Stored data
☆ ☆ ☆ ☆ ☆

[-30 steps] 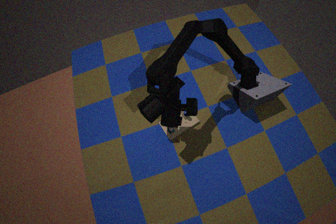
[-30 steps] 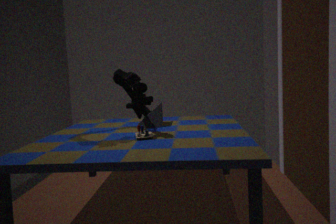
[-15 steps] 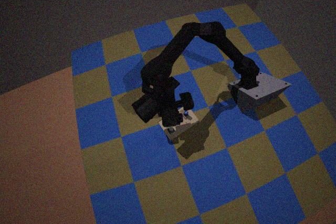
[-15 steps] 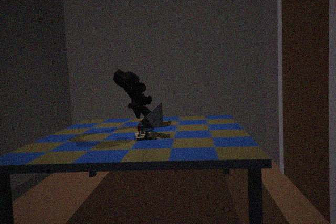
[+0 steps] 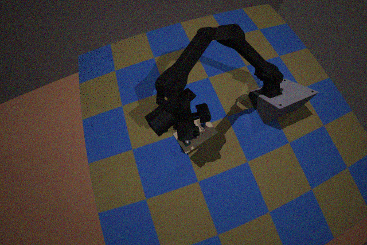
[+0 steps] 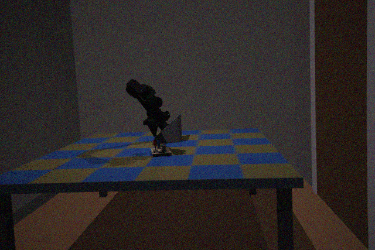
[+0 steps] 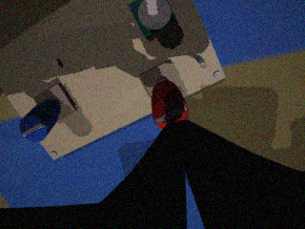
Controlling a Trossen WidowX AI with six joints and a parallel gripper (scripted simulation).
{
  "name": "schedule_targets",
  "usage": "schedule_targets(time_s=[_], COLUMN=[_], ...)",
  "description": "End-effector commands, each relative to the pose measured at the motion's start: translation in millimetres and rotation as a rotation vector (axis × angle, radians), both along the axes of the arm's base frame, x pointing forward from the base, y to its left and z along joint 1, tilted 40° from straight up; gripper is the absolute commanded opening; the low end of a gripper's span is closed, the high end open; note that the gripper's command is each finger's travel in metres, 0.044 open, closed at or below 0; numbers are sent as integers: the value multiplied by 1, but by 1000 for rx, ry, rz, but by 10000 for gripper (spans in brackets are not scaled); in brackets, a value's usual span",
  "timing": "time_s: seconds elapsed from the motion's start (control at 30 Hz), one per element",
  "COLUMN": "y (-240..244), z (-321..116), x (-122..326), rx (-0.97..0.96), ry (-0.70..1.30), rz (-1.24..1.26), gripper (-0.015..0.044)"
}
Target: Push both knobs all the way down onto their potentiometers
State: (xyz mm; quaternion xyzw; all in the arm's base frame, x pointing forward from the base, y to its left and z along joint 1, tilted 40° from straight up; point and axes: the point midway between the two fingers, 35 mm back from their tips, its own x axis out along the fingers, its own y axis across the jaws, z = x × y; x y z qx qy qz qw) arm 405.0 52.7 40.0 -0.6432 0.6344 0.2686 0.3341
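The circuit board (image 5: 204, 137) (image 6: 166, 152) (image 7: 110, 91) stands low on the table, partly under the arm and its shadow. A red knob (image 7: 163, 97) (image 6: 154, 143) stands near one long edge. A blue knob (image 7: 44, 118) leans outward in the wrist view, near the same edge. A grey knob (image 7: 154, 14) sits over a green potentiometer at the top of the wrist view. My gripper (image 7: 178, 132) (image 6: 155, 136) is shut and empty. Its tips are right above the red knob and overlap its edge; contact cannot be told. In the top view the gripper hides the red knob.
The arm's grey wedge-shaped base (image 5: 289, 94) (image 6: 174, 130) stands beyond the board on the blue and ochre checkered table (image 5: 166, 165) (image 6: 216, 172). Small parts stand on the board around the knobs. The arm's shadow falls across the board.
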Motion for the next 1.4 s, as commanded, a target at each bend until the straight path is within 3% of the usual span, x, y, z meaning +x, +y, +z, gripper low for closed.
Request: schedule_targets(time_s=[0.0,1.37], y=[-6,-14], z=[-6,-15], x=[-1,0], rx=[-7,-7], ry=[5,5], rz=[3,3], gripper=[0,0])
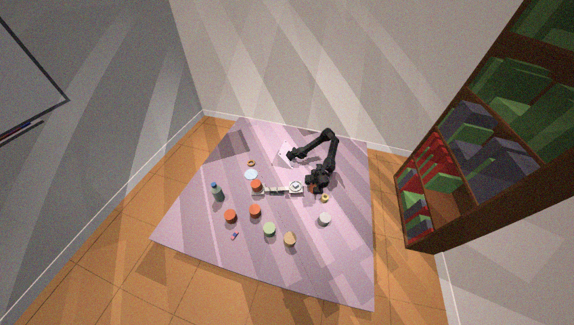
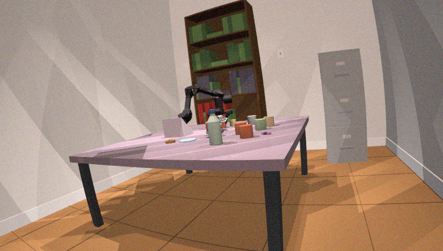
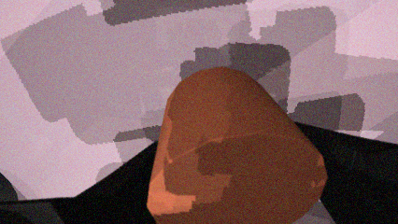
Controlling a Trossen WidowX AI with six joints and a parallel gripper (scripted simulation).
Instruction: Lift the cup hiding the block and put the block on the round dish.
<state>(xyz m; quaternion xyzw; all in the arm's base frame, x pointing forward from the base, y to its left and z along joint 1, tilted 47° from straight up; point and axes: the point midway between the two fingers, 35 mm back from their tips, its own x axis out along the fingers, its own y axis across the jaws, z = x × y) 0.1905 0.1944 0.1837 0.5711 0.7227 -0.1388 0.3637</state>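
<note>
My gripper [image 1: 313, 187] [image 3: 221, 137] is shut on an orange cup [image 3: 238, 154], held low to the right of the balance; its exact height is unclear. The balance [image 1: 281, 188] has its right pan uncovered, and a small grey-white block [image 1: 295, 185] sits there. The other orange cup [image 1: 256, 185] stands on the left pan. The round pale-blue dish [image 1: 250, 174] [image 2: 187, 140] lies behind that left end, with nothing on it. The arm and bottle partly hide the held cup in the top and exterior views.
A bottle [image 1: 217, 193] [image 2: 214, 130] stands left of the balance. A yellow piece [image 1: 324, 198] is close to the gripper. Orange [image 1: 230, 216], green [image 1: 269, 229], tan [image 1: 289, 239] and grey [image 1: 324, 219] cylinders stand in front. A brown ring [image 1: 249, 161] and white panel [image 1: 285, 154] are behind.
</note>
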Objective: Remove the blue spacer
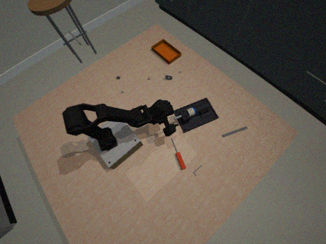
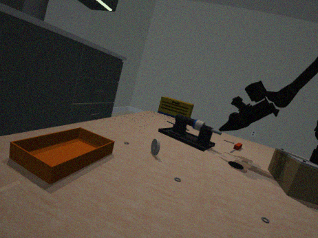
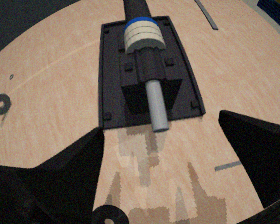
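Note:
The shaft (image 1: pixel 178 117) (image 2: pixel 216 132) (image 3: pixel 157 107) sticks out as a grey rod from the smaller support block (image 2: pixel 205 136) (image 3: pixel 131 95) on the dark base plate (image 2: pixel 163 131) (image 3: pixel 112 107). The blue spacer (image 2: pixel 195 122) (image 3: pixel 142 20) sits on the shaft against the big housing block (image 2: pixel 179 122) (image 3: pixel 136 7). White spacers (image 1: pixel 190 112) (image 2: pixel 199 124) (image 3: pixel 145 37) sit beside it, towards the support block. My gripper (image 2: pixel 220 131) (image 3: pixel 164 125) is open and empty, pointing at the shaft's free end. In the wrist view its fingers stand wide to either side of that end, not touching it.
An orange tray (image 1: pixel 166 50) (image 2: pixel 31 166) stands apart. A red-handled screwdriver (image 1: pixel 180 160) (image 2: pixel 237 146) and a hex key (image 1: pixel 195 173) lie near the arm. A grey bar (image 1: pixel 234 132) lies beyond the plate. A black ring (image 2: pixel 236 164) (image 3: pixel 110 215) lies below the gripper. A yellow sign (image 2: pixel 176 106) stands behind.

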Robot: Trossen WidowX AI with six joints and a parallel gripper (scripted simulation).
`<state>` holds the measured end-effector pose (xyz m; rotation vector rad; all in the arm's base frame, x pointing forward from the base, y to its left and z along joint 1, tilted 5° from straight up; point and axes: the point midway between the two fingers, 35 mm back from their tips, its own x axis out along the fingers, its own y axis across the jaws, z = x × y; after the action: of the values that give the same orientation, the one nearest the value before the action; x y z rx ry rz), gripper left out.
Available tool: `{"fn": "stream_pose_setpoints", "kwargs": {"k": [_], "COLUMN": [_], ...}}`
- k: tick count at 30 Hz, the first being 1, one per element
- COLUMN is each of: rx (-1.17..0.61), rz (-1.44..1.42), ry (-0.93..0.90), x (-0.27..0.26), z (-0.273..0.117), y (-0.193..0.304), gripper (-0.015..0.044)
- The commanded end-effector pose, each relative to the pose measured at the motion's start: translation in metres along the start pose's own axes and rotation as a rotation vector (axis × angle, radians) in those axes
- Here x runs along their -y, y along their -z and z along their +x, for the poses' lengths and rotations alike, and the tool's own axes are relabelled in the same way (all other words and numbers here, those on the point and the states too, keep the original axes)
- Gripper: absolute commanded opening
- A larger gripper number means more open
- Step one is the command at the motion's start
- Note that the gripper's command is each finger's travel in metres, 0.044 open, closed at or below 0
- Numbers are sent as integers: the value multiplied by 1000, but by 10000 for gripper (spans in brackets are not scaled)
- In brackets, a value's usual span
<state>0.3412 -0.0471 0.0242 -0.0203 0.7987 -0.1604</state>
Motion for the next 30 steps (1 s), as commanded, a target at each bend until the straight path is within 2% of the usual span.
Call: {"fn": "stream_pose_setpoints", "kwargs": {"k": [1, 30], "rx": [4, 3], "rz": [-6, -6], "ry": [-5, -5], "x": [-1, -1], "z": [0, -4], "y": [-1, 4], "gripper": [440, 440]}}
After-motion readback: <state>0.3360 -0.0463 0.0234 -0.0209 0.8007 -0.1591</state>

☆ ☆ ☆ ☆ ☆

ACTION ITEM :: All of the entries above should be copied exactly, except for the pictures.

ANSWER TO THIS EXERCISE ::
[-30 steps] 
[-30 steps] 
[-15 steps] 
[-15 steps] 
[+0 steps] 
[+0 steps] 
[+0 steps] 
Controlling a Trossen WidowX AI with six joints and a parallel gripper (scripted simulation).
{
  "name": "schedule_targets",
  "usage": "schedule_targets(time_s=[_], COLUMN=[_], ...)",
  "description": "End-effector commands, each relative to the pose measured at the motion's start: translation in millimetres and rotation as a rotation vector (axis × angle, radians), both along the axes of the arm's base frame, x pointing forward from the base, y to its left and z along joint 1, tilted 40° from straight up; gripper is the absolute commanded opening; the low end of a gripper's span is closed, the high end open; note that the gripper's command is each finger's travel in metres, 0.044 open, closed at or below 0; numbers are sent as integers: the value multiplied by 1, but by 1000 for rx, ry, rz, but by 10000 for gripper (spans in brackets are not scaled); in brackets, a value's usual span",
  "timing": "time_s: seconds elapsed from the motion's start (control at 30 Hz), one per element",
  "COLUMN": "y (-240..244), z (-321..116), x (-122..326), rx (-0.97..0.96), ry (-0.70..1.30), rz (-1.24..1.26), gripper (-0.015..0.044)"
}
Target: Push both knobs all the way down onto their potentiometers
State: (xyz mm; quaternion xyzw; all in the arm's base frame, x pointing forward from the base, y to its left and z along joint 1, tilted 40° from straight up; point and axes: the point midway between the two fingers, 35 mm back from their tips, its own x axis out along the fingers, its own y axis across the jaws, z = x × y; x y z qx qy qz qw) arm 405.0 52.7 40.0 -0.6432 0.6344 0.2686 0.3341
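The circuit board (image 5: 204, 137) (image 6: 166, 152) (image 7: 110, 91) stands low on the table, partly under the arm and its shadow. A red knob (image 7: 163, 97) (image 6: 154, 143) stands near one long edge. A blue knob (image 7: 44, 118) leans outward in the wrist view, near the same edge. A grey knob (image 7: 154, 14) sits over a green potentiometer at the top of the wrist view. My gripper (image 7: 178, 132) (image 6: 155, 136) is shut and empty. Its tips are right above the red knob and overlap its edge; contact cannot be told. In the top view the gripper hides the red knob.
The arm's grey wedge-shaped base (image 5: 289, 94) (image 6: 174, 130) stands beyond the board on the blue and ochre checkered table (image 5: 166, 165) (image 6: 216, 172). Small parts stand on the board around the knobs. The arm's shadow falls across the board.
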Motion for the next 1.4 s, as commanded, a target at each bend until the straight path is within 3% of the usual span, x, y, z meaning +x, +y, +z, gripper low for closed.
Request: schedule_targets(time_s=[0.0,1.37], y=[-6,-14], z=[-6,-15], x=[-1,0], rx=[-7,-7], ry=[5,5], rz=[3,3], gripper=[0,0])
Controlling a Trossen WidowX AI with six joints and a parallel gripper (scripted simulation).
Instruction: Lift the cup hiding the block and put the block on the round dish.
<state>(xyz m; quaternion xyzw; all in the arm's base frame, x pointing forward from the base, y to its left and z along joint 1, tilted 47° from straight up; point and axes: the point midway between the two fingers, 35 mm back from their tips, its own x axis out along the fingers, its own y axis across the jaws, z = x × y) 0.1905 0.1944 0.1837 0.5711 0.7227 -0.1388 0.3637</state>
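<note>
My gripper [image 1: 313, 187] [image 3: 221, 137] is shut on an orange cup [image 3: 238, 154], held low to the right of the balance; its exact height is unclear. The balance [image 1: 281, 188] has its right pan uncovered, and a small grey-white block [image 1: 295, 185] sits there. The other orange cup [image 1: 256, 185] stands on the left pan. The round pale-blue dish [image 1: 250, 174] [image 2: 187, 140] lies behind that left end, with nothing on it. The arm and bottle partly hide the held cup in the top and exterior views.
A bottle [image 1: 217, 193] [image 2: 214, 130] stands left of the balance. A yellow piece [image 1: 324, 198] is close to the gripper. Orange [image 1: 230, 216], green [image 1: 269, 229], tan [image 1: 289, 239] and grey [image 1: 324, 219] cylinders stand in front. A brown ring [image 1: 249, 161] and white panel [image 1: 285, 154] are behind.
</note>
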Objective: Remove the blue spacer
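Note:
The shaft (image 1: pixel 178 117) (image 2: pixel 216 132) (image 3: pixel 157 107) sticks out as a grey rod from the smaller support block (image 2: pixel 205 136) (image 3: pixel 131 95) on the dark base plate (image 2: pixel 163 131) (image 3: pixel 112 107). The blue spacer (image 2: pixel 195 122) (image 3: pixel 142 20) sits on the shaft against the big housing block (image 2: pixel 179 122) (image 3: pixel 136 7). White spacers (image 1: pixel 190 112) (image 2: pixel 199 124) (image 3: pixel 145 37) sit beside it, towards the support block. My gripper (image 2: pixel 220 131) (image 3: pixel 164 125) is open and empty, pointing at the shaft's free end. In the wrist view its fingers stand wide to either side of that end, not touching it.
An orange tray (image 1: pixel 166 50) (image 2: pixel 31 166) stands apart. A red-handled screwdriver (image 1: pixel 180 160) (image 2: pixel 237 146) and a hex key (image 1: pixel 195 173) lie near the arm. A grey bar (image 1: pixel 234 132) lies beyond the plate. A black ring (image 2: pixel 236 164) (image 3: pixel 110 215) lies below the gripper. A yellow sign (image 2: pixel 176 106) stands behind.
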
Robot: Trossen WidowX AI with six joints and a parallel gripper (scripted simulation).
`<state>` holds the measured end-effector pose (xyz m; rotation vector rad; all in the arm's base frame, x pointing forward from the base, y to its left and z along joint 1, tilted 5° from straight up; point and axes: the point midway between the two fingers, 35 mm back from their tips, its own x axis out along the fingers, its own y axis across the jaws, z = x × y; after the action: of the values that give the same orientation, the one nearest the value before the action; x y z rx ry rz), gripper left out.
Available tool: `{"fn": "stream_pose_setpoints", "kwargs": {"k": [_], "COLUMN": [_], ...}}`
- k: tick count at 30 Hz, the first being 1, one per element
- COLUMN is each of: rx (-1.17..0.61), rz (-1.44..1.42), ry (-0.93..0.90), x (-0.27..0.26), z (-0.273..0.117), y (-0.193..0.304), gripper (-0.015..0.044)
- The commanded end-effector pose, each relative to the pose measured at the motion's start: translation in metres along the start pose's own axes and rotation as a rotation vector (axis × angle, radians) in those axes
- Here x runs along their -y, y along their -z and z along their +x, for the poses' lengths and rotations alike, and the tool's own axes are relabelled in the same way (all other words and numbers here, those on the point and the states too, keep the original axes)
- Gripper: absolute commanded opening
- A larger gripper number means more open
- Step one is the command at the motion's start
- Note that the gripper's command is each finger's travel in metres, 0.044 open, closed at or below 0
- Numbers are sent as integers: the value multiplied by 1000, but by 10000 for gripper (spans in brackets are not scaled)
- In brackets, a value's usual span
<state>0.3412 -0.0471 0.0242 -0.0203 0.7987 -0.1604</state>
Motion for the next 30 steps (1 s), as commanded, a target at each bend until the straight path is within 2% of the usual span.
Call: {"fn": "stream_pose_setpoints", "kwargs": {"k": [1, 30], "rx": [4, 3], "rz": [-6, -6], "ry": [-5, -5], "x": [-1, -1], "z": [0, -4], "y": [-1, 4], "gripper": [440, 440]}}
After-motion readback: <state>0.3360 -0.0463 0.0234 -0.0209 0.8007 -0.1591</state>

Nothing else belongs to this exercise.